Katherine, I just wanted to say how sorry I am for your loss of Kevin. My daughter Samantha was stillborn on August 23, 2002, after an uneventful pregnancy (although I developed preeclampsia after her death), and a very difficult first pregnancy (also severe PE). For the milk, I can tell you what I did: The second day after she was born, I began wearing a tightfitting bra during the day, and had dh literally bind me at night with ace bandages over a clean towel. It was tight enough that it was difficult to take a deep breath. If I wasn't bound or in a tight bra, I leaked. I should also mention that I have a 4 1/2 ds who still nurses at bedtime, so I encouraged him to nurse as long as he could at bedtime each night from both sides, and he occasionally nursed in the am. He went back to his more normal 1-2 minutes a night from one side only about 2 weeks after she was born.

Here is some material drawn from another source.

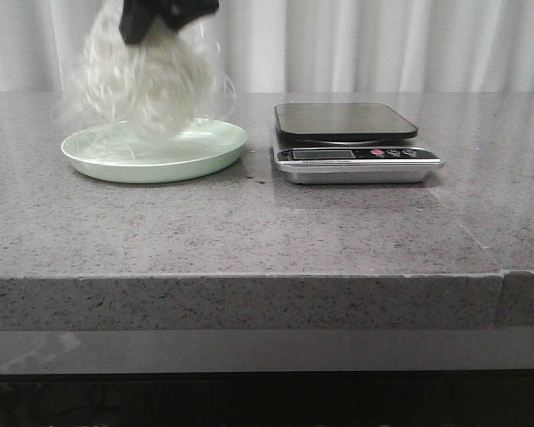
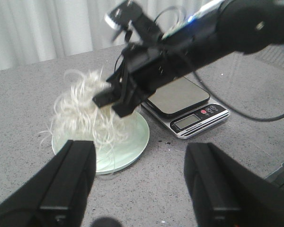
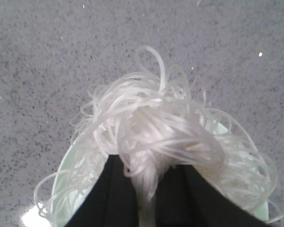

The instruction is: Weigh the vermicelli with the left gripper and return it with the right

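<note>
The vermicelli [image 1: 147,84] is a fluffy tangle of thin white strands hanging over the pale green plate [image 1: 215,149], its lower strands reaching the plate. My right gripper [image 1: 165,16] is shut on the top of the vermicelli [image 3: 151,137], above the plate [image 3: 68,179]. In the left wrist view the right arm [image 2: 189,42] reaches across the scale [image 2: 187,106] to the vermicelli [image 2: 83,111] over the plate [image 2: 132,146]. My left gripper [image 2: 139,182] is open and empty, pulled back above the table in front of the plate.
A silver digital scale [image 1: 351,142] with a dark, bare platform stands right of the plate. White curtains [image 1: 383,44] hang behind the grey stone table [image 1: 267,231]. A black cable [image 2: 236,111] loops near the scale.
</note>
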### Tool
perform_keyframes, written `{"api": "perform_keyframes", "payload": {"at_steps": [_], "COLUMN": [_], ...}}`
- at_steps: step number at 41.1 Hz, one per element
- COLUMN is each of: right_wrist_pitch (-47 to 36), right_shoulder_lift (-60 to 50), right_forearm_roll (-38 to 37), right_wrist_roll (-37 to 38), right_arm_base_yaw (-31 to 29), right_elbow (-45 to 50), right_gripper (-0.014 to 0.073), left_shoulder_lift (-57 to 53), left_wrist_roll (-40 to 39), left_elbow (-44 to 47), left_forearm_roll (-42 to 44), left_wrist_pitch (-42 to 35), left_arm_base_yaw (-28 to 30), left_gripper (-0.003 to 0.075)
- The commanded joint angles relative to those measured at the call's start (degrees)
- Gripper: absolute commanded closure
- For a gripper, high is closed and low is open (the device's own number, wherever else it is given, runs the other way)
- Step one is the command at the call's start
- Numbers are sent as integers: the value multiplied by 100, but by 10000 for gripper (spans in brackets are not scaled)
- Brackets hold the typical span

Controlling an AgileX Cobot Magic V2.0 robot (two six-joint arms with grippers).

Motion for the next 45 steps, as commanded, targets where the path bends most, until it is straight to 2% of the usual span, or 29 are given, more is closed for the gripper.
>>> {"api": "perform_keyframes", "payload": {"at_steps": [1,8,11,17,24,31,41,45], "right_wrist_pitch": [-301,-7,89,468,1287,1905,1999,1928], "right_shoulder_lift": [-238,-172,-267,-657,-1298,-2023,-3129,-3594], "right_forearm_roll": [-84,-91,-91,-98,-195,-779,-1567,-1610], "right_wrist_roll": [-45,-45,-45,-45,-45,41,364,567], "right_arm_base_yaw": [-17,-22,-29,-35,-128,-165,-179,-303], "right_elbow": [-208,-208,-208,-208,-202,-61,946,1456], "right_gripper": [347,119,83,88,88,88,88,88], "left_shoulder_lift": [14,14,14,14,14,14,14,14], "left_wrist_roll": [-58,-58,-58,-58,-58,-58,-58,-58], "left_elbow": [-148,-148,-148,-148,-148,-148,-148,-148], "left_forearm_roll": [-73,-73,-73,-73,-73,-73,-73,-73], "left_wrist_pitch": [-444,-444,-444,-444,-444,-444,-444,-444], "left_arm_base_yaw": [19,19,19,19,19,19,19,19], "left_gripper": [250,250,250,250,250,250,250,250]}}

Dh would wrap me each night immediately after ds nursed. I continued to wrap up at night and wear a tight bra for about 2 weeks total, and although I still have milk it is not uncomfortable. DS does still nurse at night sometimes, but I am not leaking now, and it has been about 3 months.

All that was say, that a tight bra plus tight binding at night, and expressing (by nursing for me) til I was comfortable and them immediately wrappng up, controlled the abundance of milk within a couple of weeks.

Again, I am so sorry.

Carrie


----------



## Mommiska (Jan 3, 2002)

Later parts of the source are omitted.